Fusion-Based AI Model for Early Risk Assessment of Metabolic Disorders
Main Article Content
Abstract
Diabetes mellitus remains one of the most critical and widespread chronic diseases globally, posing severe health threats and contributing to millions of deaths annually. It is a metabolic disorder that, if not detected and managed early, can result in life-threatening Complications such as cardiovascular disease, kidney failure and nerve damage.
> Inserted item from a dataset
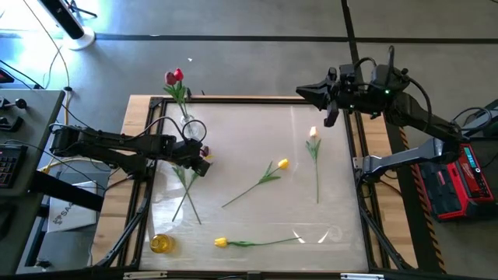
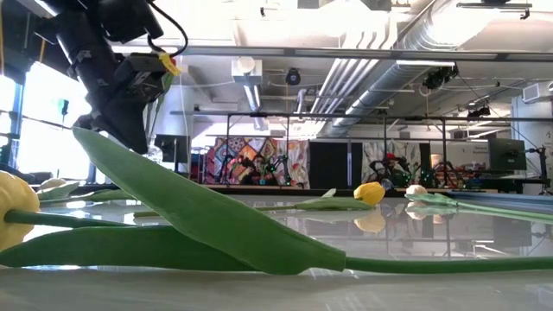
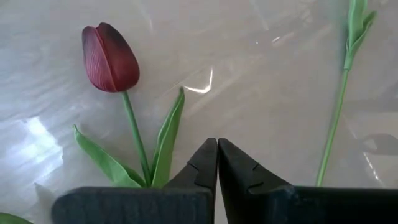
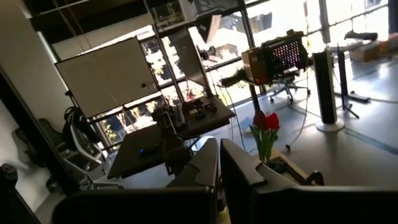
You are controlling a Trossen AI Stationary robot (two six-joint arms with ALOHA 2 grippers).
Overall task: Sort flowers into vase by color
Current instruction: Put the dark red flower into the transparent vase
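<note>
Left gripper, at centre-left of the high view beside a clear vase, is clenched with fingertips pressed together and nothing visibly between them; a maroon tulip lies just beside them. Right gripper, upper right above the table edge, is clenched and empty. Red tulips stand upper left; yellow tulips and a cream one lie across the table, with a yellow vase lower left.

Probably a workshop-lab: exposed ceiling ducts, whiteboard, office chair.
</note>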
Early risk assessment is vital to enabling timely intervention and improving long-term health outcomes. To address this challenge, a fusion-based artificial intelligence model has been developed for accurate and early diabetes risk prediction. The approach integrates heterogeneous data sources and powerful machine learning algorithms to enhance prediction accuracy. Three well-known datasets—“Pima Indian Diabetes (PIMA-ID-I), Diabetes Dataset from Frankfurt Hospital in Germany (DDFH-G)”, and Iraqi Diabetes Patient Dataset (IDPD-I)—were utilized to ensure performance consistency across various demographic and clinical profiles. For optimal performance, the Extra Tree-based Feature Selection (ExtraTree FS) technique was employed to identify and retain the most informative attributes while reducing redundancy. This technique is known for its efficiency in selecting features by analyzing feature importance through randomized decision trees. Following feature selection, a voting-based ensemble classification strategy was adopted to maximize model robustness and generalization. The ensemble integrates three powerful classifiers—Boosted Decision Tree, Random Forest, and Bagged Extra Trees—each contributing unique strengths in capturing complex data patterns and minimizing classification errors. The fusion of these classifiers through a soft voting mechanism significantly enhances the stability and reliability of the predictions. The proposed AI-driven framework demonstrates strong potential in accurately identifying high-risk individuals across diverse populations. With high accuracy observed consistently across all three datasets, the model underlines the advantages of combining multiple techniques—feature selection, ensemble learning, and multi-source data fusion—to support early medical diagnostics. This approach not only improves predictive capability but also offers scalable potential for deployment in clinical decision support systems for metabolic disorder risk screening.